Trapiantato in Europa, il “macellaio di Hama”, com’era stato soprannominato, è diventato “un re del mattone”. Da dove deriva questa ricchezza è ancora tutto da accertare.

“La dimensione dei suoi beni è sproporzionata rispetto ai cento acri di terra povera che la sua famiglia possedeva, su cui i mezzadri coltivavano tabacco e grano duro”, ha detto Fabrice Blanche, un professore universitario, specialista della Siria, convocato come esperto nel processo di primo grado contro Rifaat del 2019.

Rifaat ha sempre detto che il suo impero lo ha costruito soprattutto grazie alla generosità della famiglia saudita fin dall’inizio del suo esilio in Europa. Ma secondo un giudice di un tribunale spagnolo, José de la Mata, in realtà avrebbe riciclato denaro proveniente dalla Siria in diversi paesi europei, fin dal 1980, insieme ad altri, tra cui otto dei suoi figli.

Lui però sostiene da tempo che i suoi problemi legali e le denunce penali di cui è vittima siano un un complotto fomentato dall’opposizione siriana.

Balanche tuttavia è convinto che il suo obiettivo sia sempre stato quello di accumulare ricchezza, molto più di quella del fratello Hafez, che era interessato principalmente al potere e non al denaro”.

Dopo il fallito colpo di Stato Hafez, per evitare una guerra civile, visto che il fratello minore aveva molti sostenitori, soprattutto all’interno dell’esercito grazie alle Brigate di Difesa, lo espulse dalla Siria

con una notevole somma di denaro in modo che potesse riprendersi all’estero .

In disgrazia e ormai privo della sua base di potere, Rifaat si stabilì in Francia. “Le agenzie di intelligence francesi erano molto felici che fosse lì“, ha detto Balanche. “Il Libano era impantanato nella sua guerra civile [1975-1990] ed era stato occupato dalle forze siriane. In questo contesto, Rifaat ha costituito una preziosa fonte di informazioni contro Hafez, nonché una sorta di strumento da utilizzare contro di lui se necessario. Alcune figure dell’intelligence francese lo vedevano persino come un utile intermediario nel commercio di armi e come un potenziale successore filo-occidentale di Hafez”.

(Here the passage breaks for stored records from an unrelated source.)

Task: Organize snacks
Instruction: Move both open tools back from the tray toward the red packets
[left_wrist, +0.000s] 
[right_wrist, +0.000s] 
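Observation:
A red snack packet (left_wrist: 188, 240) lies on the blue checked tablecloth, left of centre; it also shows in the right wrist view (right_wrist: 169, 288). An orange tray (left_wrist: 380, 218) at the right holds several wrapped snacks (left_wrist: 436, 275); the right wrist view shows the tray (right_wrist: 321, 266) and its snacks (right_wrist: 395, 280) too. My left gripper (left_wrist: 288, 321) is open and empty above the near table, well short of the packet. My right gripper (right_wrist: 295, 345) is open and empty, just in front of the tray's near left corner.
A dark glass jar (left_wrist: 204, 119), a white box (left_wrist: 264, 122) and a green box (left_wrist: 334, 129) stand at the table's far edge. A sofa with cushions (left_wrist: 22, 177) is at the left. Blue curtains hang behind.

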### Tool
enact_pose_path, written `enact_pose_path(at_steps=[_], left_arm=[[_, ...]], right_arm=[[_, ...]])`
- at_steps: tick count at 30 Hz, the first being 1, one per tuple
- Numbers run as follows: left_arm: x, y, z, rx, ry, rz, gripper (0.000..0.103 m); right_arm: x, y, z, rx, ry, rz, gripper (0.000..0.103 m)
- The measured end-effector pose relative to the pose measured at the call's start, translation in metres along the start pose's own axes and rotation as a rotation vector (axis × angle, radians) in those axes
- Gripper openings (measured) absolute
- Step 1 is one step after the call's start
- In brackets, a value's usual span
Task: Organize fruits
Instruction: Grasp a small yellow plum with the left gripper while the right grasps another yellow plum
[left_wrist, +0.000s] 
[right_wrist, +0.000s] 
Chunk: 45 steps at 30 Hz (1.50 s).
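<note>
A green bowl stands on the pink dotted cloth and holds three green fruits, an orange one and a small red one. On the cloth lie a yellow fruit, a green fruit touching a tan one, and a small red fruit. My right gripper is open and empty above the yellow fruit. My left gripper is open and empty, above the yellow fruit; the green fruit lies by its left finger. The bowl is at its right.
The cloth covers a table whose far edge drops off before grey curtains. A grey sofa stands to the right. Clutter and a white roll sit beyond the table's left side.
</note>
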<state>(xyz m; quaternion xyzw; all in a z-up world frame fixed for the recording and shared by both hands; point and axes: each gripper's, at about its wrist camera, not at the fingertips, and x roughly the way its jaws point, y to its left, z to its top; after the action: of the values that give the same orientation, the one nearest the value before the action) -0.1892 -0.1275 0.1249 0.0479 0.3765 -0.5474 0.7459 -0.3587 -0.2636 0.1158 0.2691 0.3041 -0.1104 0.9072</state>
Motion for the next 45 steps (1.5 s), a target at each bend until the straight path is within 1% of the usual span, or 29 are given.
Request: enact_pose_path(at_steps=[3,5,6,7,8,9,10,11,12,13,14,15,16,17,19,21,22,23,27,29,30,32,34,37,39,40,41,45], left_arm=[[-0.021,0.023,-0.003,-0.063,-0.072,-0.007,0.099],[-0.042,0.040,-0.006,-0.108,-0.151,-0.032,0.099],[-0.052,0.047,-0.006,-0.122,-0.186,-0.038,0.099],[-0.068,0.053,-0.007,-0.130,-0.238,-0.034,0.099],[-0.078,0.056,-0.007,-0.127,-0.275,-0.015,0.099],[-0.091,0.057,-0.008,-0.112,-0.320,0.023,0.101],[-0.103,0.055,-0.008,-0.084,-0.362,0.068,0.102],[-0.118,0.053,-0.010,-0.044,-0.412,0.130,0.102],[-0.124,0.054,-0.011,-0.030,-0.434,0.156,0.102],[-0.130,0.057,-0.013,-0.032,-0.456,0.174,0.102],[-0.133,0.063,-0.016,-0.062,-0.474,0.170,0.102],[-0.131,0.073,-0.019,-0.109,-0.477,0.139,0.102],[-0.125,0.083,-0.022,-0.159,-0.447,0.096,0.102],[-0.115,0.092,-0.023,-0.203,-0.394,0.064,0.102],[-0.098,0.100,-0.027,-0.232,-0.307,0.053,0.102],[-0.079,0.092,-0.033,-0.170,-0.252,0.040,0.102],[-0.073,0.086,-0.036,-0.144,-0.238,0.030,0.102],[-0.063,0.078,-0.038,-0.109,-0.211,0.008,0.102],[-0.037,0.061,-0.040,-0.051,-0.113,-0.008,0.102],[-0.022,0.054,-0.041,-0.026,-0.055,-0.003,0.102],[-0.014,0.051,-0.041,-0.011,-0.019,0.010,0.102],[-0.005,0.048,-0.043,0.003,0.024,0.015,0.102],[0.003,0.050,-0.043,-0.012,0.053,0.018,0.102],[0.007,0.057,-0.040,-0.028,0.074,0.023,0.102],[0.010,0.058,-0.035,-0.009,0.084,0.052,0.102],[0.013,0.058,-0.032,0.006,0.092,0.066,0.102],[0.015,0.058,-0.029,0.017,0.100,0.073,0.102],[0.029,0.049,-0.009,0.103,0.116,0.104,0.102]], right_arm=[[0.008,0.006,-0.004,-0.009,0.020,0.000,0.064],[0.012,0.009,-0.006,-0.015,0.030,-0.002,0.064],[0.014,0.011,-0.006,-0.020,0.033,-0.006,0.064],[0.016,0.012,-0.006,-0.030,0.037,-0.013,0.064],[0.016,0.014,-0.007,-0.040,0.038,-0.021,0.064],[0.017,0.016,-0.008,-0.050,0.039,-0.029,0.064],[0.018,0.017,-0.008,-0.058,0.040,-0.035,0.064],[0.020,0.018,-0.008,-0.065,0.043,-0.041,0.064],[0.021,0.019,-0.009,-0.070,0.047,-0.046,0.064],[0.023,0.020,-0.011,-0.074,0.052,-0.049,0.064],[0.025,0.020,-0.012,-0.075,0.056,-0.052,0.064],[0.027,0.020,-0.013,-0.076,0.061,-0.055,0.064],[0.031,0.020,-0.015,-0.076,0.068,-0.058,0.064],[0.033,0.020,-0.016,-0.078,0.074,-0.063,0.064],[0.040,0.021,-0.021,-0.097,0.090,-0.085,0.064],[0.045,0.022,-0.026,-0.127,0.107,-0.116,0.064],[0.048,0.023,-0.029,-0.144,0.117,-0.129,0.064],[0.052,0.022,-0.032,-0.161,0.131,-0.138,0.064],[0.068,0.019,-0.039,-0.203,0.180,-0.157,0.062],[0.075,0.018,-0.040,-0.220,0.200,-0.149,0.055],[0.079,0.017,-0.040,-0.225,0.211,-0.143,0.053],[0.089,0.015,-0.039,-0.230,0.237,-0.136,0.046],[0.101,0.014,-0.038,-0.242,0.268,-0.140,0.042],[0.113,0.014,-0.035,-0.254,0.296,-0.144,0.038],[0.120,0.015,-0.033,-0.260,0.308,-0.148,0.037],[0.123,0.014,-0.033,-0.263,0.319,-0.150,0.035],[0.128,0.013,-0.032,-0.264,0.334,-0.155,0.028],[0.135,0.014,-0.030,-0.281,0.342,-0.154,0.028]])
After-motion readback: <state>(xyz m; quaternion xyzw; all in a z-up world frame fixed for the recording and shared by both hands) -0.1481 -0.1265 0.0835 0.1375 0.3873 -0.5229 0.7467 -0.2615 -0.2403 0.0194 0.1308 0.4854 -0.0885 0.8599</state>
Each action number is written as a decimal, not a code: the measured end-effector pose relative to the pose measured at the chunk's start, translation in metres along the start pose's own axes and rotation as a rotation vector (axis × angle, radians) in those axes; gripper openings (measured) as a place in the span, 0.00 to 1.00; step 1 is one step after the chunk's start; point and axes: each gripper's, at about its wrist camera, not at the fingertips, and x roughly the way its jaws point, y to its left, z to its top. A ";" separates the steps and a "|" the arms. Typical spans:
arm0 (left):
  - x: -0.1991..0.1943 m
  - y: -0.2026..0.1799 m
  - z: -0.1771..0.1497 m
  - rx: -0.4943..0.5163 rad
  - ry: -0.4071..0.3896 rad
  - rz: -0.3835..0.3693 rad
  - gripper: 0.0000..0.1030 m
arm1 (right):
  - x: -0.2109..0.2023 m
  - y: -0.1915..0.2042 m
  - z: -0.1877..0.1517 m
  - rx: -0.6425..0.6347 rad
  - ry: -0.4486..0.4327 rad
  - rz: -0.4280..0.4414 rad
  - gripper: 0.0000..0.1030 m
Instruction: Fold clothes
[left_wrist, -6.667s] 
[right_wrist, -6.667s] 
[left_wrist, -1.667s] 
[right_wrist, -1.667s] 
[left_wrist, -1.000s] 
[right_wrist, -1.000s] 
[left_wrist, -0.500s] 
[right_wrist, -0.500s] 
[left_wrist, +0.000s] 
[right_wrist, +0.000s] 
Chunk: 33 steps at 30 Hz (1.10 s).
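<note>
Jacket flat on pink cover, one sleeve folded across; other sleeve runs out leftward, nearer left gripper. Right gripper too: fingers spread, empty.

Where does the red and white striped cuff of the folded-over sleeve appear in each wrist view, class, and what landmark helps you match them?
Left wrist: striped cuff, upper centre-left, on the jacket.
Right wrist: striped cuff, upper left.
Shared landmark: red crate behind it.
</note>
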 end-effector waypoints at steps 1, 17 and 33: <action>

L’allora presidente francese François Mitterrand lo nominò Grande Ufficiale della Légion d’Honneur nel 1986. Una decisione contestata da varie ONG che lo scorso febbraio, hanno esortato il presidente Emmanuel Macron a ritirare quest’alta onorificenza, alla luce delle gravi accuse contro di lui.

“Oggi Rifaat non ha alcun peso politico in Siria”, ha detto Balanche. Ha cercato, inutilmente, di creare un partito e lanciare un canale TV satellitare [ANN] con sede a Londra, e di appoggiare l’opposizione “perché sapeva che la sua unica possibilità di ritrovare un punto d’appoggio in Siria era attraverso il cambio di regime. Ma i suoi vecchi avversari non si sono mai fatti ingannare nemmeno per un secondo”.

E così, alla fine, ha concluso Balanche, “dopo un sontuoso esilio e il sogno di governare la Siria al posto di suo fratello Hafez e poi di suo nipote Bashar, le ultime battaglie di Rifaat si stanno svolgendo nei tribunali europei: ben lontano dai suoi palazzi parigini e dai suoi sogni di leadership nazionale”.